**Brief**
Nothing but the lines holding the string "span" should appear in the answer. Copy them from the entries.

**Input for this task**
▶

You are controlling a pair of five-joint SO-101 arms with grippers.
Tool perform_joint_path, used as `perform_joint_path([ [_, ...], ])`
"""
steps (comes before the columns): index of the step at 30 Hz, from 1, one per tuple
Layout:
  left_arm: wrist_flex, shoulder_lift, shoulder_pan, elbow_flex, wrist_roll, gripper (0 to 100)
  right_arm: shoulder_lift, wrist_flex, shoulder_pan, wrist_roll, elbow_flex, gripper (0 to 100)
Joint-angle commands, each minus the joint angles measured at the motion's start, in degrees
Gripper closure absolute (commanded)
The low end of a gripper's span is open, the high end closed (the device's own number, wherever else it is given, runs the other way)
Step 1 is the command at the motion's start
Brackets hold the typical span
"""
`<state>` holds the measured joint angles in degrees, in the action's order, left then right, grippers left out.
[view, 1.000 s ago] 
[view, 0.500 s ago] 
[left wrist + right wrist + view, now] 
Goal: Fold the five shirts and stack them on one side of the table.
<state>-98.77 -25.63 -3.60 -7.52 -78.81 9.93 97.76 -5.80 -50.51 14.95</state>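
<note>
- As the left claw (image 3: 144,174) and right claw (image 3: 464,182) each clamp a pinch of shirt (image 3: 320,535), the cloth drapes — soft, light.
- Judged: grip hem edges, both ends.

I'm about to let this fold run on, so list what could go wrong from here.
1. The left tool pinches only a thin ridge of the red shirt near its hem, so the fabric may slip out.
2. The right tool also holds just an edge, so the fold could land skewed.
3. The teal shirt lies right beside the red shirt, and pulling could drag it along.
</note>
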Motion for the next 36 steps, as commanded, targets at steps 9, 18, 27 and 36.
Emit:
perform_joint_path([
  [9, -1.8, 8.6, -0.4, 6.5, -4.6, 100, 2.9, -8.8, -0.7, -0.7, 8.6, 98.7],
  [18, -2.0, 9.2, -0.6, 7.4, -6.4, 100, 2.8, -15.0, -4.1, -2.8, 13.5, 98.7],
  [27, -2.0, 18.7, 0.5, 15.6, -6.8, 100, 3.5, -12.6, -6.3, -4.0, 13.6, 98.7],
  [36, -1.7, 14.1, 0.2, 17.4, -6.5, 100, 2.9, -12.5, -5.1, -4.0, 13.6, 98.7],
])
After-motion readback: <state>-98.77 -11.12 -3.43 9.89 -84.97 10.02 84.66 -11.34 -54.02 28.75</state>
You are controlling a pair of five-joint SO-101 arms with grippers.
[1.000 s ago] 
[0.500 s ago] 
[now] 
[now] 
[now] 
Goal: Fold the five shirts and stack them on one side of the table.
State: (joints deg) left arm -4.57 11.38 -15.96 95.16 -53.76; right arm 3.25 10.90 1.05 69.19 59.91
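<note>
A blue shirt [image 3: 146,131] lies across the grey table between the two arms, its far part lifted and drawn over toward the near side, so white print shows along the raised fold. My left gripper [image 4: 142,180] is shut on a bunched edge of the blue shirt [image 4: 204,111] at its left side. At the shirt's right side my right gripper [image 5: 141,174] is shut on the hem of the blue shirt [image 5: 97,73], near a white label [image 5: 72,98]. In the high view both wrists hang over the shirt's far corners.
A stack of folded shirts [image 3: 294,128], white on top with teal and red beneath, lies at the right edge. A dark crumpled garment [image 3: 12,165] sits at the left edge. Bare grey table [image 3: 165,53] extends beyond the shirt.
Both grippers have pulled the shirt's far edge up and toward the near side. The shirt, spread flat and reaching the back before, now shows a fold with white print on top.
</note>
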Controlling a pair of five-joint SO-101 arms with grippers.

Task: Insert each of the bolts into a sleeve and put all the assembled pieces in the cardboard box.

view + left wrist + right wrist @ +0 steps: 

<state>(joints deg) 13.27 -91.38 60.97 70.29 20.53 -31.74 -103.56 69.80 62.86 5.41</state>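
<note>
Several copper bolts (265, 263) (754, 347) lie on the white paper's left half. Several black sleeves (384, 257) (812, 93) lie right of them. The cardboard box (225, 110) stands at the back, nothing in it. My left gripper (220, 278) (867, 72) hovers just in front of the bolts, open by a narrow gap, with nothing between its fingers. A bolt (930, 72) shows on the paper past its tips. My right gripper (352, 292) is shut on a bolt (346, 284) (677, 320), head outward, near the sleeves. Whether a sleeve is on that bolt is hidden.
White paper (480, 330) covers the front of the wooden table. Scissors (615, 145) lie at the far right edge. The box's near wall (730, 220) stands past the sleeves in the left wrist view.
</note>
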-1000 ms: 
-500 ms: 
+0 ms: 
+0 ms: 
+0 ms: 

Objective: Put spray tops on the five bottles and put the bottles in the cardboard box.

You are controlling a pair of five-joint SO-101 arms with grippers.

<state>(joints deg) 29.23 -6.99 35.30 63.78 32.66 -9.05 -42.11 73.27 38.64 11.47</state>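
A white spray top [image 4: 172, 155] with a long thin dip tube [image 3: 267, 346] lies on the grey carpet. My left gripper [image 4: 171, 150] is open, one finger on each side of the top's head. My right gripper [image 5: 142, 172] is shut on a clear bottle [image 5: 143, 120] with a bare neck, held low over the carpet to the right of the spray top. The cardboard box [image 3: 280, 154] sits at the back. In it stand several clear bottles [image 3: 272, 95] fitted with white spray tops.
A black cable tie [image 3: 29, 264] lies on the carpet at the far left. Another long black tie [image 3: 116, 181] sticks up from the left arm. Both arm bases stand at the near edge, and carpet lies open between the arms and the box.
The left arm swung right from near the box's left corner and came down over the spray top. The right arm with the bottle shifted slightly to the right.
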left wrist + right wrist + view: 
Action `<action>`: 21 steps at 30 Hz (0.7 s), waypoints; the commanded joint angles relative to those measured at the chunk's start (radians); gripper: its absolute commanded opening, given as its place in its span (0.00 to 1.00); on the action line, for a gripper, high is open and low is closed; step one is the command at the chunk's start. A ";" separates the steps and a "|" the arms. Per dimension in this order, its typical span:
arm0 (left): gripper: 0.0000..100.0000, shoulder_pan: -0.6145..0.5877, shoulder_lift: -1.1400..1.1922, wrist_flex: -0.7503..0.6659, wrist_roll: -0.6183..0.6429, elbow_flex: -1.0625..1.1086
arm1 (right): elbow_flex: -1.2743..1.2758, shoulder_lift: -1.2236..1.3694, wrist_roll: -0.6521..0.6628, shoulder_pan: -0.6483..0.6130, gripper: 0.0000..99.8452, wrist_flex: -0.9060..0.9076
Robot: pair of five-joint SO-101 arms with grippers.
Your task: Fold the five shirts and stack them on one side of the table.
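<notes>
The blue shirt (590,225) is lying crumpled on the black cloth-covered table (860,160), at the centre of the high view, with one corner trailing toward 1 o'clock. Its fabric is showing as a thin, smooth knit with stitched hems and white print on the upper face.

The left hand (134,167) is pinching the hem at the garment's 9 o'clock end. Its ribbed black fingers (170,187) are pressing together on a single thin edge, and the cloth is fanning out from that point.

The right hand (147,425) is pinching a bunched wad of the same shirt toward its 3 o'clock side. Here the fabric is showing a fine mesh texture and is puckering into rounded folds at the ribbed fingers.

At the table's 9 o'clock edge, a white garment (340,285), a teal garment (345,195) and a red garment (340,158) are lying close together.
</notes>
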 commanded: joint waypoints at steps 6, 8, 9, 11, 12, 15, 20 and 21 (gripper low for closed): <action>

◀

**Task response**
The low end of a gripper's span is open, the high end closed (the device's own number, wherever else it is given, runs the other way)
Brackets hold the typical span
Action `<action>`: 21 steps at 30 Hz (0.7 s), waypoints; the commanded joint angles relative to those measured at the chunk's start (radians); gripper: its absolute commanded opening, given as its place in its span (0.00 to 1.00); on the action line, for a gripper, high is open and low is closed; step one is the command at the chunk's start. A ";" separates the steps and a "|" the arms. Per dimension in this order, its typical span:

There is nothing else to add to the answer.